Personally I think it's a lot of nonsense as lectins are in almost everything that we cherish as nutritious food; but, like I said, if your diet is marginal, they could mean reduced mineral absorption.
This is the reason that I now take the extra step of sprouting our chickpeas, followed by several rinsings to reduce the influence of these lectins; just in case it's more important that I give them credit.
Sprouting chickpeas does take a little more time; be assured those in cans are not sprouted and have not only lectins, but added salt and usually preservatives.

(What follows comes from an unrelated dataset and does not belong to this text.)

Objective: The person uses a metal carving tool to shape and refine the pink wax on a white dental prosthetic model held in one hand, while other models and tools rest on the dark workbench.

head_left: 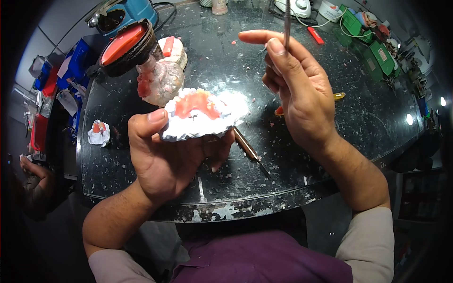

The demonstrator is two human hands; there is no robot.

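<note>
In my left hand [163,155], thumb on the near side and fingers beneath, is a white plaster dental model [196,129] with teeth. Pink wax [194,104] covers its middle, in brightly lit view. My right hand [302,85] is raised to the right of the model, apart from it. Its thumb and fingers pinch a thin metal hand tool [287,21] that points upward; the tool's far end runs out of the picture. Under the left fingers, a knife-like tool [246,144] with a brown handle lies on the dark table [236,188].
A dark round pan of pink wax [125,45] stands tilted on a lumpy, wax-smeared base [163,82]. Behind it is another plaster piece [175,52]. A small plaster model [99,133] lies left. Green trays [384,56] line the far right. Another person's arm [40,174] shows far left.
</note>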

Folk often comment they just don't have the time to go to all this trouble; it's all about your priorities. Is better health and preserving the planet from cans, bottles and plastic, or is watching others having fun on TV your priority? You can't have it both ways.
Why make your own spicy roasted chickpeas when you can buy snacks so much more easily at the supermarket? That's exactly the point; too easily. Then we wonder why the scale keeps edging upwards towards obesity and pain.
Obesity means inflammation; in your muscles, joints, blood vessels and organs; in short, pain and poor health. Soaking and sprouting your legumes, and then making spicy roasted chickpeas means a decision towards better health and a life without medication. It's all about choices. I've made mine, you make yours.
Two other factors are that your homemade spicy roasted chickpeas have no chemicals, sugar or salt added, and will cost a fraction of the price of any store bought snack.